The meeting was held just blocks away from Trump Tower, and President Trump’s newly-installed liaison to Hill conservatives, Paul Teller, was in attendance, as was House Chief Deputy Whip Patrick McHenry. But the positions taken fly in the face of Republican leadership and the Trump administration, both of which have said they want to repeal and replace Obamacare in near-simultaneous votes early this year and move on to rewriting the tax code through the budget-reconciliation process in the second half of 2017. But with more than a quarter of House Republicans attending this retreat, leadership may need to recalibrate.
“You need 218 votes, so if you’ve got 65 members saying this is the direction they want to go, hopefully that would speak volumes,” Freedom Caucus Chairman Mark Meadows said.
Brady, the only committee chair in attendance, said in an interview that leaders will still pursue both policies. Although he said he was on the phone with the White House when the Obamacare-repeal consensus was reached, he hopes the House can go further than the 2015 bill.
“I think there’s genuine consensus that that past bill has got to be our foundation for this,” Brady said. “I’m still convinced that many of us would like to see reforms that begin to give states more control and restore the free market in legislation, if it is possible to be part of the budget process.”
On tax reform, he also struck an optimistic note. He said he recognizes the border-adjustment tax is a “bold reform,” but said he thinks it will be included in a tax-reform package when all is said and done.
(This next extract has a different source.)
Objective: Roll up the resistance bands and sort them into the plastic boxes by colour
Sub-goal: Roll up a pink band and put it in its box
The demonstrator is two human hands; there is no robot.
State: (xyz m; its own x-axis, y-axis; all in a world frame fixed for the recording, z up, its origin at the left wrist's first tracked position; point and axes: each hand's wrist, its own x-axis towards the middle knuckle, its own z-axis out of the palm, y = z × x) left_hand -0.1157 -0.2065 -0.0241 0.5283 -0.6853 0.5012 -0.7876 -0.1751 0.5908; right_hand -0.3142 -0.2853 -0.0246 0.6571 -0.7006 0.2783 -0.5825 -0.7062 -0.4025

“I’m confident at the end of the day our tax code will not favor foreign products over U.S. products, nor will it continue to chase jobs overseas,” Brady said.
Concerning Obamacare, Speaker Paul Ryan and other leaders have said they want to move “repeal-plus,” which would repeal Obamacare while also setting up elements of a replacement. But conservatives want the House to move the 2015 measure as a starting point and let the Senate add to it if it likes.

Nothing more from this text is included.